2- L’acculturation managériale des acteurs lyonnais

La création de l’ADERLY et la mise en œuvre de la politique économique lyonnaise par les acteurs locaux traduit un changement profond de mentalité au sein du milieu politique lyonnais, habitué à se tenir relativement à l’écart des affaires économiques. Dans la seconde moitié des années 1970, le basculement de l’économie mondiale dans un régime de crise conforte les autorités politiques de l’agglomération dans la volonté de se saisir des questions de régulation économique sur le territoire local, du moins de façon indirecte par le biais de l’aménagement spatial et de la planification.

Le cadre référentiel de la politique économique est profondément renouvelé (voir supra) et l’Etat modifie progressivement sa position vis-à-vis des acteurs et des contextes locaux, en se désengagement de la conduite de l’intervention économique au niveau local. Les grandes orientations stratégiques de la politique nationale s’estompent au profit d’interventions plus ponctuelles et réservées aux zones en plus grande difficulté économique que les grandes villes métropolitaines. Une approche plus libérale et pragmatique de la régulation économique et territoriale se dessine ainsi.

Le partenariat politique et institutionnel avec les organismes patronaux permet aux élus et techniciens communautaires de renforcer leur autonomie d’action par rapport au joug de l’Etat et de s’ouvrir aux problématiques de développement et aux méthodes issues du monde des entreprises, notamment par l’intermédiaire des bras exécutants de la COURLY (SERL, ATURCO). La collaboration technique étroite entre acteurs économiques et pouvoirs publics locaux permet en outre le déploiement d’une action économique locale plus en phase avec les besoins et les intérêts des entreprises, plus qualitative et pragmatique, mieux adaptée aux enjeux de développement propres de l’agglomération lyonnaise.

Le contexte à en effet des répercussions très importantes sur le comportement des entreprises et des investisseurs au niveau national et dans l’agglomération lyonnaise. Des usines ferment, des établissements sont délocalisés et le territoire local se trouve de plus en plus en position de concurrence avec d’autres métropoles françaises et européennes. La manière partenariale dont est conduite la politique de régulation économique territoriale dans l’agglomération et l’orientation qualitative de l’intervention, inspirée des nouvelles méthodes de management et de marketing anglo-saxonnes, apparaissent comme des solutions d’adaptation de l’action publique aux nouvelles contraintes du régime économique, marqué par la stagnation de la croissance et l’augmentation des logiques de concurrence.

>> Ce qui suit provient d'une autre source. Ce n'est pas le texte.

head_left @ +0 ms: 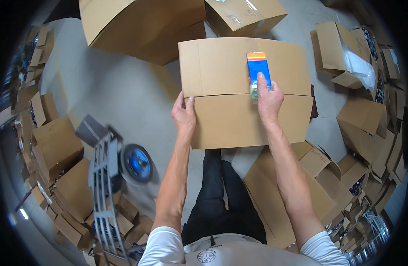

Les acteurs lyonnais, grâce à l’assistance technique apportée par des bureaux d’études parisiens à la SERL et à l’ADERLY, s’organisent afin de développer leur capacité d’expertise immobilière dans le domaine tertiaire. Ils adoptent une stratégie d’action inédite à Lyon pour impulser le développement des activités tertiaires, beaucoup plus qualitative et innovante que celle déployée jusqu’à lors pour maîtriser le desserrement des activités industrielles. Leur intervention s’opère essentiellement sur des aspects de l’action publique économique relativement novateurs, tels que le marketing, la gestion commerciale et la promotion immobilière, selon une approche pragmatique, globale et intégrée de la problématique du développement tertiaire.

La gestion du développement tertiaire de l’agglomération lyonnaise et l’adaptation de l’action économique naissante au nouveau contexte de crise marquent donc un tournant méthodologique et politique dans la manière dont s’opère la régulation économique et territoriale au sein du système d’acteur local. Il est largement initié par le positionnement stratégique et les travaux de prospection et de promotion territoriale de l’ADERLY. Il est également soutenu par les bureaux d’études de la CDC, qui interviennent aux côtés de la SERL lors de la mise en œuvre du centre directionnel de la Part Dieu.